Data records:

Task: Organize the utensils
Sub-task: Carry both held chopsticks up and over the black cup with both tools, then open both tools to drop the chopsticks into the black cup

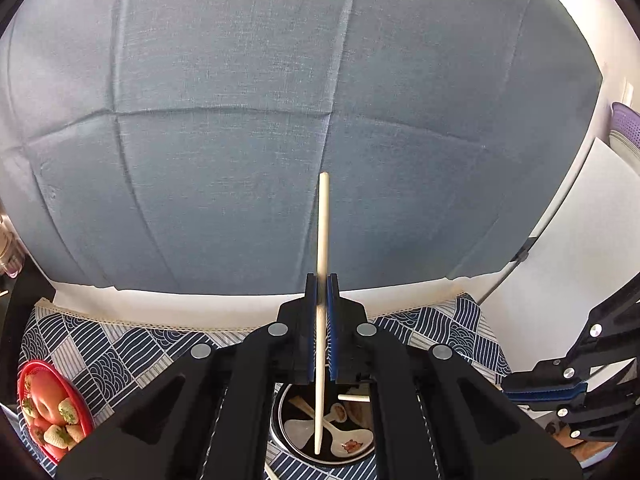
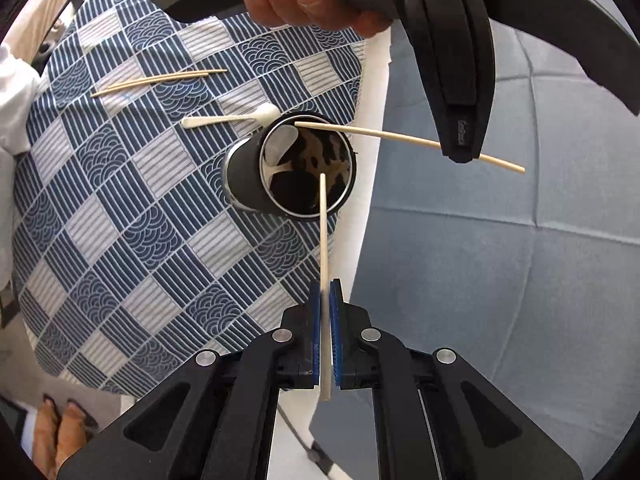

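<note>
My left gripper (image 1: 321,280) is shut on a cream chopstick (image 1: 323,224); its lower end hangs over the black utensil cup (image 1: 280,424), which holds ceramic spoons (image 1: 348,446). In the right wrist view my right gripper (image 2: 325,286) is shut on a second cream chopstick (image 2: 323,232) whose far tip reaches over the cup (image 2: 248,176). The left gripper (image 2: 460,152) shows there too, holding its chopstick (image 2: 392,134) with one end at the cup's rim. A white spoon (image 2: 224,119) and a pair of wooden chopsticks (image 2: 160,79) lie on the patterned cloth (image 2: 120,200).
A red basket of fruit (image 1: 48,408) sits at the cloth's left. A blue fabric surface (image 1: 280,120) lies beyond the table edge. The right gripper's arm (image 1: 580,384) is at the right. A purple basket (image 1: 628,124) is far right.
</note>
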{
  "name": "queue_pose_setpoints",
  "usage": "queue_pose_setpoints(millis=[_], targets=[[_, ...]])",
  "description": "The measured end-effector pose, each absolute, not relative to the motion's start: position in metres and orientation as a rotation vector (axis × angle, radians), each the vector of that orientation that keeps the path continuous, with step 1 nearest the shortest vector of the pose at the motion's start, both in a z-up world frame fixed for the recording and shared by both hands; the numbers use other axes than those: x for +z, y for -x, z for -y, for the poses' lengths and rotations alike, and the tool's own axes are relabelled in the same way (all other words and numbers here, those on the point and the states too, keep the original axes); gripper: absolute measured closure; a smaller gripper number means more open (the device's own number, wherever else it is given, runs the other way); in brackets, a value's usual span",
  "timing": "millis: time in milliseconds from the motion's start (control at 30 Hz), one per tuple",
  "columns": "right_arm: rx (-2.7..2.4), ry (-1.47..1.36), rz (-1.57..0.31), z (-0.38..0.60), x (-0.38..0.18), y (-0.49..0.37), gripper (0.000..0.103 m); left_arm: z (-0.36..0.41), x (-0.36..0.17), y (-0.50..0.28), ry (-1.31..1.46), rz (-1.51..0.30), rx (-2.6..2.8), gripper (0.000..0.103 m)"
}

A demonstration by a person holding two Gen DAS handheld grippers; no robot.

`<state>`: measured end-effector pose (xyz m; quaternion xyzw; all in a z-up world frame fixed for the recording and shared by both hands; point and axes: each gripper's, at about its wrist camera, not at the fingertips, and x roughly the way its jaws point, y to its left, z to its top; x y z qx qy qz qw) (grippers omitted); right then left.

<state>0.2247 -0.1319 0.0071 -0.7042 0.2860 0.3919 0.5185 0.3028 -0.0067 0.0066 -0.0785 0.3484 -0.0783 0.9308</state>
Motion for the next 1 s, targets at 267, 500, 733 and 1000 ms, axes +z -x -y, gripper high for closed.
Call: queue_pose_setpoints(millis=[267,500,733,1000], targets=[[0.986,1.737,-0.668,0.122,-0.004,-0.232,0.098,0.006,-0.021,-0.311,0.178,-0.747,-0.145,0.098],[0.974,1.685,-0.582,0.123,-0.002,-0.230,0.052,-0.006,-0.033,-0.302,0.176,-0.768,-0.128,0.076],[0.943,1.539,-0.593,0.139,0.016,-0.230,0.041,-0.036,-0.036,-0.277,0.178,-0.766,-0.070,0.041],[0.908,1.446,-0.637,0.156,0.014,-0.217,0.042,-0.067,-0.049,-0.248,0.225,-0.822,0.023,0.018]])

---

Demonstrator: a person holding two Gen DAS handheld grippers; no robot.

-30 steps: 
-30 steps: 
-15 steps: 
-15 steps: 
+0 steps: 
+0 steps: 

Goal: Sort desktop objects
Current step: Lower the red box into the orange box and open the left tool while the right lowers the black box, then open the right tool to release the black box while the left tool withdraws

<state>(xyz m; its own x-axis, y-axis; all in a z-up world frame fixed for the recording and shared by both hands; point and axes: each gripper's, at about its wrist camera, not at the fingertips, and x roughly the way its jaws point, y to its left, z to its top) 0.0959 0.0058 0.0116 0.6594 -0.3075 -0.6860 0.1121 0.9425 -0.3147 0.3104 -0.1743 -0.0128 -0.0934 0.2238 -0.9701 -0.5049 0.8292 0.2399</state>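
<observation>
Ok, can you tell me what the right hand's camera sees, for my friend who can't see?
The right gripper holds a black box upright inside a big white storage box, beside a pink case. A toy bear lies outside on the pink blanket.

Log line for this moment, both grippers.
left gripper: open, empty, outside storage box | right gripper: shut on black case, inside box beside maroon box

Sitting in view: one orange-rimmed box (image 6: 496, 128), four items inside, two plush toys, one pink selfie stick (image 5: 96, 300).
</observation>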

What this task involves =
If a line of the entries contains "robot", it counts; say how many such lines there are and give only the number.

Answer to this problem =
2